◆ What you are asked to do ◆
Pick out each line of the records in which the word "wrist" appears.

++++

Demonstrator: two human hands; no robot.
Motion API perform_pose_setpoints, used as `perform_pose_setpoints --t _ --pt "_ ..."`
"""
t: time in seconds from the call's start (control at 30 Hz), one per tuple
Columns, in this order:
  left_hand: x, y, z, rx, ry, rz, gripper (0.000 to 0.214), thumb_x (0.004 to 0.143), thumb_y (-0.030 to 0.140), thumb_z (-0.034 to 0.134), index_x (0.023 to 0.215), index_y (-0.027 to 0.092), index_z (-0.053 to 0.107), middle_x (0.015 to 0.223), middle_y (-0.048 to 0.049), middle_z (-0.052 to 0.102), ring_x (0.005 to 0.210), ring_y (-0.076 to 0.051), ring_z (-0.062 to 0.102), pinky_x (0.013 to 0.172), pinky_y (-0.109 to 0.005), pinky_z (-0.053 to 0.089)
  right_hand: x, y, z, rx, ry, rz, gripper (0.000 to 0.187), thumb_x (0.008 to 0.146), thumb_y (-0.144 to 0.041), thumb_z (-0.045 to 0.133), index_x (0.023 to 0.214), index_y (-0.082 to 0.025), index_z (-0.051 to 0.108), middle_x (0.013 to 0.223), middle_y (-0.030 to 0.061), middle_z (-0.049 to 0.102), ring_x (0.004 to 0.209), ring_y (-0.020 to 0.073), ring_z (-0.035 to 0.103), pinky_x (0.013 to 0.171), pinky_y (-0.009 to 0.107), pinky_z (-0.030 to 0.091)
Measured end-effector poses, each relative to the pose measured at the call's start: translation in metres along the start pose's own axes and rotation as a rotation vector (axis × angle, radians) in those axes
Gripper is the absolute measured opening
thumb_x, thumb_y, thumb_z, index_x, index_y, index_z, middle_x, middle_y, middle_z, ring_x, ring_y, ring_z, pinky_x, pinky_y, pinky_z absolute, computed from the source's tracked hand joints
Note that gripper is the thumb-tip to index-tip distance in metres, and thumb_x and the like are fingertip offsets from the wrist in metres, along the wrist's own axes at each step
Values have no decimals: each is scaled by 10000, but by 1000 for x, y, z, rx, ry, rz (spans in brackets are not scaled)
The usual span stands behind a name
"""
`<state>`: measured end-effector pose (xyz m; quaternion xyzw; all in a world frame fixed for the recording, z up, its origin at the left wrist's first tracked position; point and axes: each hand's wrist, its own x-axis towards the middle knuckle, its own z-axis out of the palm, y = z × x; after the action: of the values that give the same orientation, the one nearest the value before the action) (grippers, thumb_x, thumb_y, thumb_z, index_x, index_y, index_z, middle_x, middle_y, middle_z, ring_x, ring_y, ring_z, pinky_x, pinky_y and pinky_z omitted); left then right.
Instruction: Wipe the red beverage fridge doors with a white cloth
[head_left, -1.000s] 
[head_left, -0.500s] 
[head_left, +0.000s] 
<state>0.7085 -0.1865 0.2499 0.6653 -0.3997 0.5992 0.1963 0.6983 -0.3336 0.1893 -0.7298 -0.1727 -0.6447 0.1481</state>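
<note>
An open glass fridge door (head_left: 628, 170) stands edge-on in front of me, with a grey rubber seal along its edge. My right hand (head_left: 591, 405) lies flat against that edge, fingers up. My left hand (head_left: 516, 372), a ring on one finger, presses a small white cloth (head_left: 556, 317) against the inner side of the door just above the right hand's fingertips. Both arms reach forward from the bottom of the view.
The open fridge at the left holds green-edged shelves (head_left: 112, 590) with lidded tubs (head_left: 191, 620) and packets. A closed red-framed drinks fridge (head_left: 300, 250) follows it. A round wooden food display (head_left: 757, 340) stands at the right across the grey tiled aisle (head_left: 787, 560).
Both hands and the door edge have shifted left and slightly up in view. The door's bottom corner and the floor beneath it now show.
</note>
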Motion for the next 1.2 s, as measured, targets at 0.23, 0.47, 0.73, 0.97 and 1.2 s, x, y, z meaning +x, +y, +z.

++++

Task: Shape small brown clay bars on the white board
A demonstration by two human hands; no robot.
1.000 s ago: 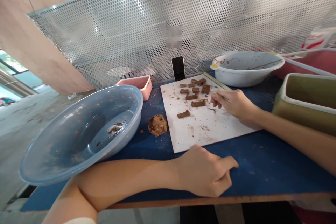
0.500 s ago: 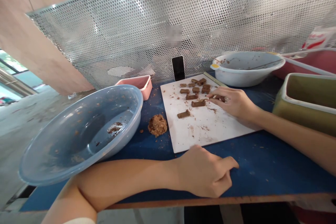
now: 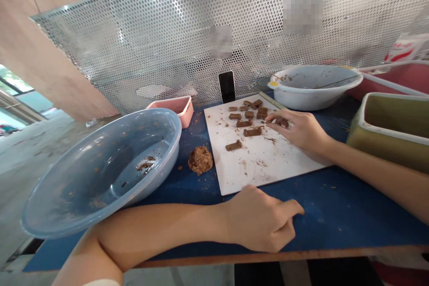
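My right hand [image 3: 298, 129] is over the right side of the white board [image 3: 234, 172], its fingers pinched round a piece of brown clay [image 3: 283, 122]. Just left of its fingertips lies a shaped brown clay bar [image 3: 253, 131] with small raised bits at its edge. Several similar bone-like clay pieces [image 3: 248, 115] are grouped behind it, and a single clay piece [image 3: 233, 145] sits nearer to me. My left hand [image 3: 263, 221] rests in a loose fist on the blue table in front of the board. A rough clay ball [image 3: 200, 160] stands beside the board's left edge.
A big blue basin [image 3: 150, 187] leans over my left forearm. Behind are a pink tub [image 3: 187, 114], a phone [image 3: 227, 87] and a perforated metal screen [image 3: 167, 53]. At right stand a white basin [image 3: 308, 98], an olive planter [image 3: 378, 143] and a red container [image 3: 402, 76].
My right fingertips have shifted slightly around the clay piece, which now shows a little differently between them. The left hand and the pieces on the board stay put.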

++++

◆ Response to the exercise ◆
Note that gripper is the thumb-tip to index-tip distance in metres, and thumb_x and the like are fingertip offsets from the wrist in metres, along the wrist's own axes at each step
`<state>`: measured end-effector pose (xyz m; quaternion xyzw; all in a world frame fixed for the recording, z up, its origin at the left wrist's first tracked position; point and axes: each hand's wrist, its own x-axis towards the middle knuckle, its own z-axis out of the palm, y = z × x; after the action: of the values that give the same orientation, the one nearest the value before the action) (grippers, thumb_x, thumb_y, thumb_z, index_x, index_y, index_z, middle_x, middle_y, middle_z, ring_x, ring_y, ring_z, pinky_x, pinky_y and pinky_z omitted); left then right.

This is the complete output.